## ASSIGNMENT
Range to repeat from the listing below: the line containing "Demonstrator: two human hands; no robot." down to the line containing "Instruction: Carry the", both included. Copy it exactly, pictures excluded, and add nothing else.

»»

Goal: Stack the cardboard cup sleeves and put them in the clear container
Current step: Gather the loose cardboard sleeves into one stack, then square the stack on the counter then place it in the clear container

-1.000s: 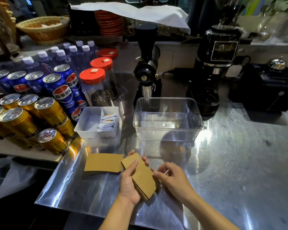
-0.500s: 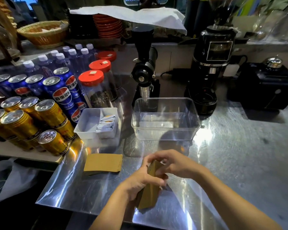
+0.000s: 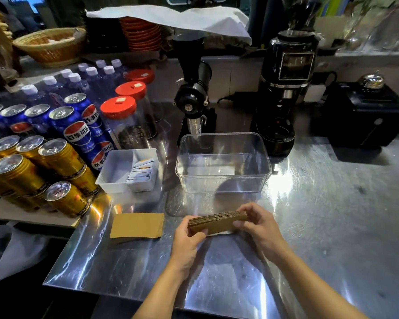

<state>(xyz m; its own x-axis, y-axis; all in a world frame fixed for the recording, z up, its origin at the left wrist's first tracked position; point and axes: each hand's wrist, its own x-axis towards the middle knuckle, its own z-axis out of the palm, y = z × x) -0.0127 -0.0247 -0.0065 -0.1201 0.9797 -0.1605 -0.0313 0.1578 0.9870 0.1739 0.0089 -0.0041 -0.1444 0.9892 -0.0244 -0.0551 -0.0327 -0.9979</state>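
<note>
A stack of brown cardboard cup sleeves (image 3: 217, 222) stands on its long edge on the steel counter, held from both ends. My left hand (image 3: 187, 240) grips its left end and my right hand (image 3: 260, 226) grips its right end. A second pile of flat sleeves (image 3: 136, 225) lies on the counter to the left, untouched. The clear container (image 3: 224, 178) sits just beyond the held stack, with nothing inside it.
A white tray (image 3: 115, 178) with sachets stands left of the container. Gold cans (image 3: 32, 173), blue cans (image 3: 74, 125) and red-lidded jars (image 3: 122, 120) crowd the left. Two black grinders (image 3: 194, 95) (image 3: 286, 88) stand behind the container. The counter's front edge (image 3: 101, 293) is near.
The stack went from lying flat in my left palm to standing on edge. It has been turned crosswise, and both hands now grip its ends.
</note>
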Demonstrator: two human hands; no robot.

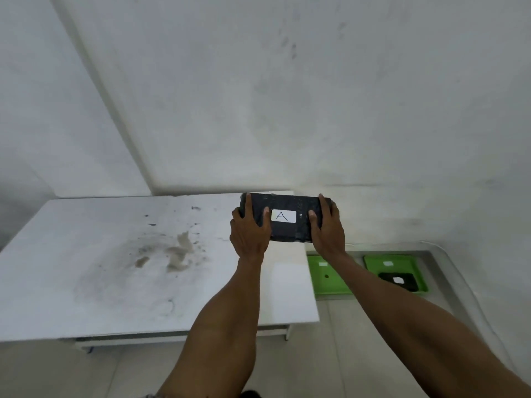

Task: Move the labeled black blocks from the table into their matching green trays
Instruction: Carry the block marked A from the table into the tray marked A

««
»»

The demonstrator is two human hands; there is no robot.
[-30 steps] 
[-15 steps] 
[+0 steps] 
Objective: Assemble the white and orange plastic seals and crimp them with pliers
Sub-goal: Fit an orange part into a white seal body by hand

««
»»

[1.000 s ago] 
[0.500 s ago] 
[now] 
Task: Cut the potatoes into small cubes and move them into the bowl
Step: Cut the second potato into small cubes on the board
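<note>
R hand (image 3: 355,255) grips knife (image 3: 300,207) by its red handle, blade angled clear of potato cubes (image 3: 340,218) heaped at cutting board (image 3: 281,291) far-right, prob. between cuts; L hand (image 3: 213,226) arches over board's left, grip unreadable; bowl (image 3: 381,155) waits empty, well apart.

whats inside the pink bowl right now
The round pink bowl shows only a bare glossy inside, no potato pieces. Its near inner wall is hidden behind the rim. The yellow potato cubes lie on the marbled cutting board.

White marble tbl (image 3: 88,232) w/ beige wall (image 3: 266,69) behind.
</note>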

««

## ANSWER
Demonstrator: two human hands; no robot.


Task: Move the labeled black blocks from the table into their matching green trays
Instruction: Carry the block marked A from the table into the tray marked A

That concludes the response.